[0:00] Looking at the 17th chapter of the Gospel according to St. Matthew, and this morning I can invite you, in fact, to look at it because you will find a new blue Bible in your view.
[0:12] And if you turn in the New Testament section to page 17, there you'll find Matthew chapter 17. And if you have one eye on it as we go along, you perhaps will understand better what I'm trying to get at.
[0:27] But basically it's talking about an experience of worship, a most profound experience of worship. And you know that it's in the context of Jesus teaching his disciples.

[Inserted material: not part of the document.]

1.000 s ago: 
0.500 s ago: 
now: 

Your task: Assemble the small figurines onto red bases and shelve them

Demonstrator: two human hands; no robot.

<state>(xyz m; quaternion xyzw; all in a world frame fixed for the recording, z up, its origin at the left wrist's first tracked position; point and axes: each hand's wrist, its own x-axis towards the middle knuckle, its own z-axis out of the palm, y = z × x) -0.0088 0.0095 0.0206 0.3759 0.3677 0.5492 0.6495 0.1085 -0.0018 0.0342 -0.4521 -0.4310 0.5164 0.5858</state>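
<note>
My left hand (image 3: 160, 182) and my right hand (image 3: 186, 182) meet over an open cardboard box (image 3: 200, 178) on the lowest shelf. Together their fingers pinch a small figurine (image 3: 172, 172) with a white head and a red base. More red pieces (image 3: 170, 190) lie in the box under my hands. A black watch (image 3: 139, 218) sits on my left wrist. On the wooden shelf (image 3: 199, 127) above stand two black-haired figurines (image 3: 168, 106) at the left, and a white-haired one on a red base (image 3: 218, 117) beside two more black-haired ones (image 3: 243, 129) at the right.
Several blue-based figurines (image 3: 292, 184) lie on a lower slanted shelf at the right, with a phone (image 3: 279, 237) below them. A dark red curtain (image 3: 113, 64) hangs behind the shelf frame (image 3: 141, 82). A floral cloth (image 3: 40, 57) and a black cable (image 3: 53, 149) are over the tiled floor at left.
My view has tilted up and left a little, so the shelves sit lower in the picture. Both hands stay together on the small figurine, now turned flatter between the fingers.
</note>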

[0:43] I said last week, and I want to say again, because I think it's so profoundly important for us as a congregation to grasp this simple but very fundamental fact.
[0:58] And that is that Jesus at this time in his ministry was constantly being forced and shoved by the religious authorities, the scribes, the Pharisees, the Sadducees, who were all very much threatened by the things he was saying, and they wanted some kind of defense, some way of proving Jesus to be wrong in what he was teaching.
[1:28] And they were crowding him. There was another group crowding him, and they were the people who were hungry because they had been fed. They had been given bread to eat.
[1:39] And everybody knows from all the history of man that the source of bread becomes the source of power. And I wonder how much we're prepared to choose our candidates next Tuesday on the basis of which one of them promises bread fundamentally.
[2:00] And the fact that they are perhaps reduced to that because we won't take anything from them. What happens then is Jesus is pressed by those who want bread.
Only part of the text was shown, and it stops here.